Demand for digital credit set to rise
By Steve Umidha
Digital lending is projected to emerge stronger in the post pandemic era, according to industry trends by the Digital Lenders Association of Kenya (DLAK).
The association in its Status of Digital Lending in Kenya survey is attributing the likely surge in the usage of digital credit to the growing number of Kenyans choosing to use such platforms for their daily transactions.
Further DLAK expects the 92 percent of Kenyans who don’t see high interest rates charged by digital lenders as a factor, to increase in the post Coronavirus period. It is estimated that just 8 percent of Kenyans consider high interest charged as a factor when borrowing.
“Twelve percent of the respondents said low interest rates charged by some of the digital credit providers is their motivating factor to the continued usage of these platforms; KCB M-Pesa and M-Shwari were some of the providers mentioned to have low interest rates,” reads in part the survey findings.
According to a report by FSD Kenya, the country has experienced and explosive growth in digital credit services in since the launch of M-Shwari in 2012.
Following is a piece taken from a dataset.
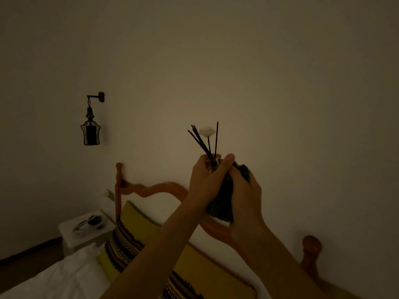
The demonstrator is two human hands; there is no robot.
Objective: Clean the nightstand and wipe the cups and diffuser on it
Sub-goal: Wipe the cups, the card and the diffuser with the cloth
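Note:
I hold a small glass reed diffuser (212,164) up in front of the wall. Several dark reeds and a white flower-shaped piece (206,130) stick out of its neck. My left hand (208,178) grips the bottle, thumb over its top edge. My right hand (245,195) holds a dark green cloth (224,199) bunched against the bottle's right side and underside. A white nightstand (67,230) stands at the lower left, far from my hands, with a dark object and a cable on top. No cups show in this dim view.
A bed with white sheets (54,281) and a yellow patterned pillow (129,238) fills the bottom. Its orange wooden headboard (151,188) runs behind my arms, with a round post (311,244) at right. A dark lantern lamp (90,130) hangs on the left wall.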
The report estimates that 35 percent of Kenyan digital borrowers use digital credit to meet day-to-day household needs while 37 percent borrow for business reasons – a trend digital lending firms are hopeful will sustain even after the virus is contained amid successful inoculation drive by the Ministry of health.
The FSD Kenya 2021 report shows on digital economy apps usage in Kenya majorly depends on how convenient and easy to use the app is, loan disbursement period, and interest rates.
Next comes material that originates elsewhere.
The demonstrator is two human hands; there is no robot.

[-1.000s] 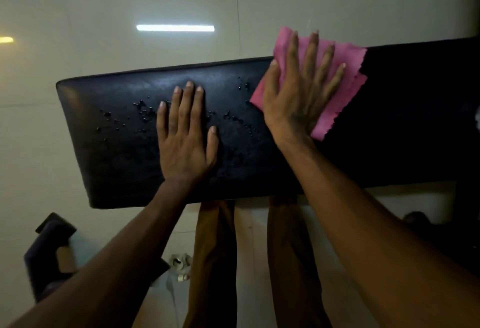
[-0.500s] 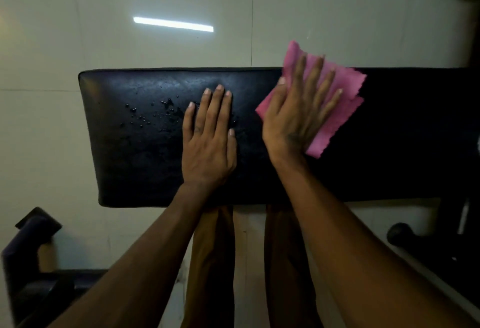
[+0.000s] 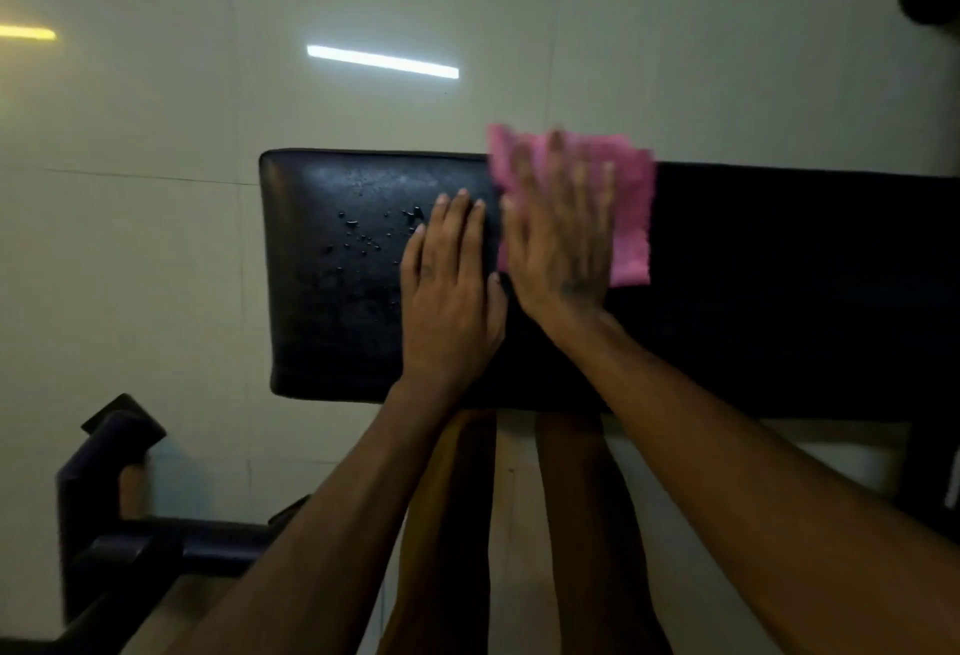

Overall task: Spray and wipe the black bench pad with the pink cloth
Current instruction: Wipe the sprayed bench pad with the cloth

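Dark frame [image 3: 156, 545] lower left; droplets [image 3: 363, 233] beside left hand [image 3: 449, 301].

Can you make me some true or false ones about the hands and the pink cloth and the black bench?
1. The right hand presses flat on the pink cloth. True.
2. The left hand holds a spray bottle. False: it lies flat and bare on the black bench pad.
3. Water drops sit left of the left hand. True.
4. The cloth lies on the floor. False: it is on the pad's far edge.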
There are a total of 49 digital credit providers operating in Kenya with M-Shwari accounting for 29 percent of the local market share, followed by KCB M-Pesa at 12 percent, then Equity Eazzy, Tala and MCo-op Cash at 4 percent, 1.8 percent and 1.3 percent respectively.
The sector is also expected to witness an increase in micro-credit especially among small traders who prefer such apps for their regular business transactions with customers, according to the Chief executive of digital lending firm Duncan Motanya.
“We are already seeing adjustments in the industry, which give us hope as operators in this space. Availability, affordability and convenience in terms of repayment of such loans will play a crucial role in the sector’s growth,” said Motanya in an interview.
His observation are being backed by the report’s finding which estimates that 70 percent of digital lending platform users will likely continue using the platforms with users aged above 65 years expected to contribute to that growth while those aged between 35 and 39 years unsure to continue using such platforms in the future.
And for Kenyan companies that will lend digitally, technology will act as a stimulus for innovation and risk mitigation in the post Covid-19, according to Peter Macharia – the Chief executive of micro lender Jijenge Credit, who believes the trend will remain popular among salaried clientele.
Digital credit uptake is highest among Kenyans employed in formal sector, mainly due to the repayment surety based on regular monthly salary.